▸ ACTIVITY: All the data that follows should be repeated exactly, without a single picture.

▸ DATA EXTRACT:
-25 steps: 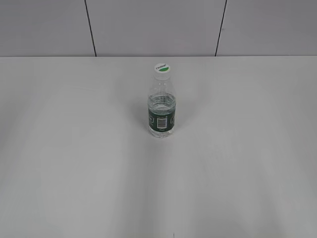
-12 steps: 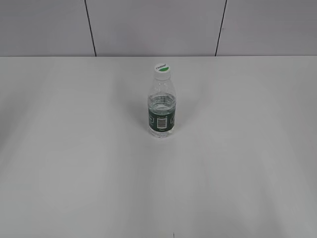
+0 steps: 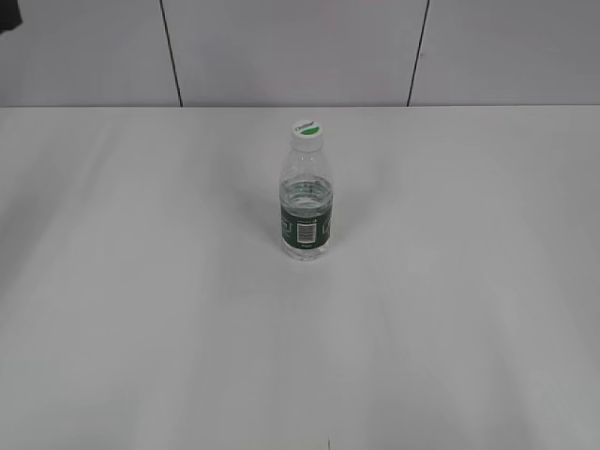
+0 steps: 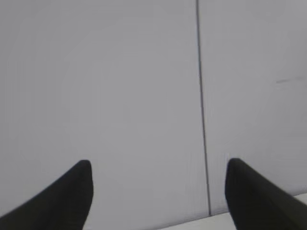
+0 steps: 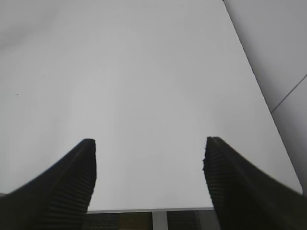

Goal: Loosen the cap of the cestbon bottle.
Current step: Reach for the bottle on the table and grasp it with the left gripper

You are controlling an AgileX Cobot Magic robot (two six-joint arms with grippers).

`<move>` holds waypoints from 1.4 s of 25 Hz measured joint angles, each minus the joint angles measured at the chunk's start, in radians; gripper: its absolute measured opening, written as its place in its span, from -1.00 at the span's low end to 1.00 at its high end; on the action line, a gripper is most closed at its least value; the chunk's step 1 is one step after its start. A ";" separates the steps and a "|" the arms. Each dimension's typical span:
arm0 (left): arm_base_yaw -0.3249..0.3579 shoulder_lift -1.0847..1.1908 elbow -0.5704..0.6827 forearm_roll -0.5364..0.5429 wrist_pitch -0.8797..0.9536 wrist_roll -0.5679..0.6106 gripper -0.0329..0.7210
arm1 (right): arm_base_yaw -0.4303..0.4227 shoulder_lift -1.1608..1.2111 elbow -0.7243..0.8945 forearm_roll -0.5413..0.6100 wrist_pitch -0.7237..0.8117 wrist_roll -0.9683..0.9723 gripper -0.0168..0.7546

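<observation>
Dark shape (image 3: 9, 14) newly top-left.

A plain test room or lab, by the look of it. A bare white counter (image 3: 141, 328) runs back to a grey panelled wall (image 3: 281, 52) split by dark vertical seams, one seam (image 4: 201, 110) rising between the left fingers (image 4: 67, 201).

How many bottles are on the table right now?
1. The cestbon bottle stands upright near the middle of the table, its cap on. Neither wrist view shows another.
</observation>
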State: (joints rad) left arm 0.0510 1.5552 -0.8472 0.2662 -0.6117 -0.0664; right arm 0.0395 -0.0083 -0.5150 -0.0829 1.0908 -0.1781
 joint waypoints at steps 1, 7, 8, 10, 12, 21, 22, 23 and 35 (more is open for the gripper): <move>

▸ OUTPUT OF THE EXERCISE:
-25 steps: 
-12 steps: 
+0 steps: 
+0 steps: 
+0 steps: 

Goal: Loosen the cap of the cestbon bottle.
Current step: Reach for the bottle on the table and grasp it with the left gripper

You are controlling an AgileX Cobot Magic robot (two six-joint arms with grippers).

`<move>` holds waypoints from 1.4 s of 25 Hz measured joint angles, each minus the joint angles measured at the chunk's start, in radians; gripper: its absolute measured opening, written as its place in its span, from -1.00 at the span's low end to 1.00 at its high end; on the action line, a gripper is most closed at its least value; the chunk's step 1 is one step after its start. A ";" separates the steps and a "|" the arms. Each dimension's typical span:
arm0 (left): arm_base_yaw -0.3249..0.3579 shoulder_lift -1.0847..1.1908 elbow -0.5704..0.6827 forearm_roll -0.5364..0.5429 wrist_pitch -0.8797..0.9536 wrist_roll -0.5679..0.6106 gripper -0.0329..0.7210
arm1 (right): arm_base_yaw -0.4303..0.4227 shoulder_lift -1.1608..1.2111 elbow -0.7243..0.8945 forearm_roll -0.5413..0.6100 wrist_pitch -0.7237..0.8117 wrist_roll -0.9683..0.9723 gripper -0.0168..0.7546

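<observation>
Dark shape (image 3: 9, 14) newly top-left.

A plain test room or lab, by the look of it. A bare white counter (image 3: 141, 328) runs back to a grey panelled wall (image 3: 281, 52) split by dark vertical seams, one seam (image 4: 201, 110) rising between the left fingers (image 4: 67, 201).

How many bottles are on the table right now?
1. The cestbon bottle stands upright near the middle of the table, its cap on. Neither wrist view shows another.
</observation>
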State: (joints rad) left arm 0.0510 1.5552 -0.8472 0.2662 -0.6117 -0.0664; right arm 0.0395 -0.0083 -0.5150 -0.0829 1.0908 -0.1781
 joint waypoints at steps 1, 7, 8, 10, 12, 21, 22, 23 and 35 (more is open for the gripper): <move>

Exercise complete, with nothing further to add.